**WHAT YOU HAVE TO DO**.
At the line that contains "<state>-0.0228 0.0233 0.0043", begin setting down every line word for word, and stop after the last line of the listing.
-- DATA EXCERPT follows --
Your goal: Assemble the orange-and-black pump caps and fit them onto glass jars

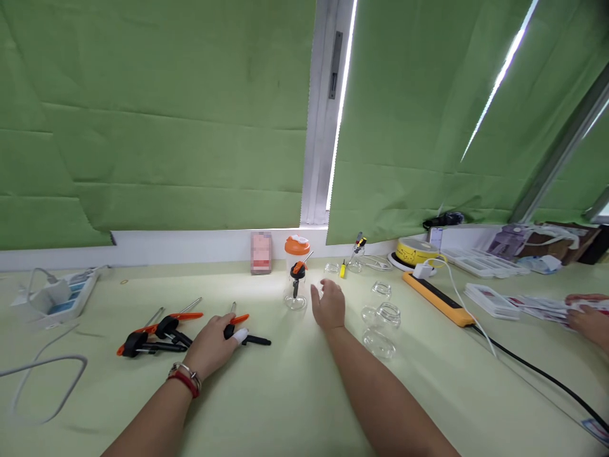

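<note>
Left grip [212, 344] half-closed over black-orange tool [240, 318] on worktop [280, 400], hold unclear; right grip [330, 306] open, empty; tool probably light, stiff, smooth, best taken by black handle [259, 341].

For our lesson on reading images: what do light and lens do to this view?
Head view: slits between the green blinds glare white; the table glows brightest near the bottle; arms look stretched, probably by wide lens; pink panel pixelated.

Black-orange tool [257, 340] lying on pale table [280, 406].
</note>
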The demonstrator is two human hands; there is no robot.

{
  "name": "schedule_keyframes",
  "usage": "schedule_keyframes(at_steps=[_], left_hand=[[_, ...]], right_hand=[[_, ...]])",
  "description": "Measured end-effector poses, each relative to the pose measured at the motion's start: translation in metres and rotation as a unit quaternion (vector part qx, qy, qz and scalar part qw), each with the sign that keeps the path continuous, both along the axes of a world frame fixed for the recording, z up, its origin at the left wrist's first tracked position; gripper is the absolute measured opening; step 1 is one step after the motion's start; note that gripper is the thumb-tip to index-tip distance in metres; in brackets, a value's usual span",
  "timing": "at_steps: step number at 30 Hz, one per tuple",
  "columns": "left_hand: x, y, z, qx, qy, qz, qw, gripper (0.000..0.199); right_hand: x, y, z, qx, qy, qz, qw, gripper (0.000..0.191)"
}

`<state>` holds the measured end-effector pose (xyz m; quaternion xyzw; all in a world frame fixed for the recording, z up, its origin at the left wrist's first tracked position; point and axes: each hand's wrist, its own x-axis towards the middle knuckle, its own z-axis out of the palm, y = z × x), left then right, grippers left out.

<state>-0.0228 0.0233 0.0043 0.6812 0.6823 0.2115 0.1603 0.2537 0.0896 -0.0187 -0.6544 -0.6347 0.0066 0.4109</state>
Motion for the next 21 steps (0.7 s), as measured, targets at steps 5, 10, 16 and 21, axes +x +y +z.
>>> schedule_keyframes(at_steps=[5,10,16,21], left_hand=[[-0.001,-0.001,-0.001,-0.013,-0.113,-0.041,0.993,0.070],[0.001,-0.006,0.003,-0.058,-0.203,-0.108,0.971,0.073],[0.001,-0.009,0.007,-0.100,-0.245,-0.131,0.955,0.063],[0.000,-0.009,0.005,-0.157,-0.296,-0.108,0.936,0.064]], right_hand=[[0.018,0.015,-0.005,0.037,0.066,-0.105,0.992,0.069],[0.035,0.033,-0.018,-0.071,0.111,-0.087,0.987,0.090],[0.052,0.044,-0.024,-0.102,0.110,-0.045,0.988,0.080],[0.063,0.041,-0.026,-0.101,0.108,0.004,0.989,0.082]])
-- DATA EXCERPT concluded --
**SOLUTION**.
<state>-0.0228 0.0233 0.0043 0.6812 0.6823 0.2115 0.1603 0.2537 0.0896 -0.0187 -0.6544 -0.6347 0.0066 0.4109</state>
Motion for the next 21 steps (0.7 s), as measured, targets at steps 5, 10, 16 and 21, axes +x +y +z.
>>> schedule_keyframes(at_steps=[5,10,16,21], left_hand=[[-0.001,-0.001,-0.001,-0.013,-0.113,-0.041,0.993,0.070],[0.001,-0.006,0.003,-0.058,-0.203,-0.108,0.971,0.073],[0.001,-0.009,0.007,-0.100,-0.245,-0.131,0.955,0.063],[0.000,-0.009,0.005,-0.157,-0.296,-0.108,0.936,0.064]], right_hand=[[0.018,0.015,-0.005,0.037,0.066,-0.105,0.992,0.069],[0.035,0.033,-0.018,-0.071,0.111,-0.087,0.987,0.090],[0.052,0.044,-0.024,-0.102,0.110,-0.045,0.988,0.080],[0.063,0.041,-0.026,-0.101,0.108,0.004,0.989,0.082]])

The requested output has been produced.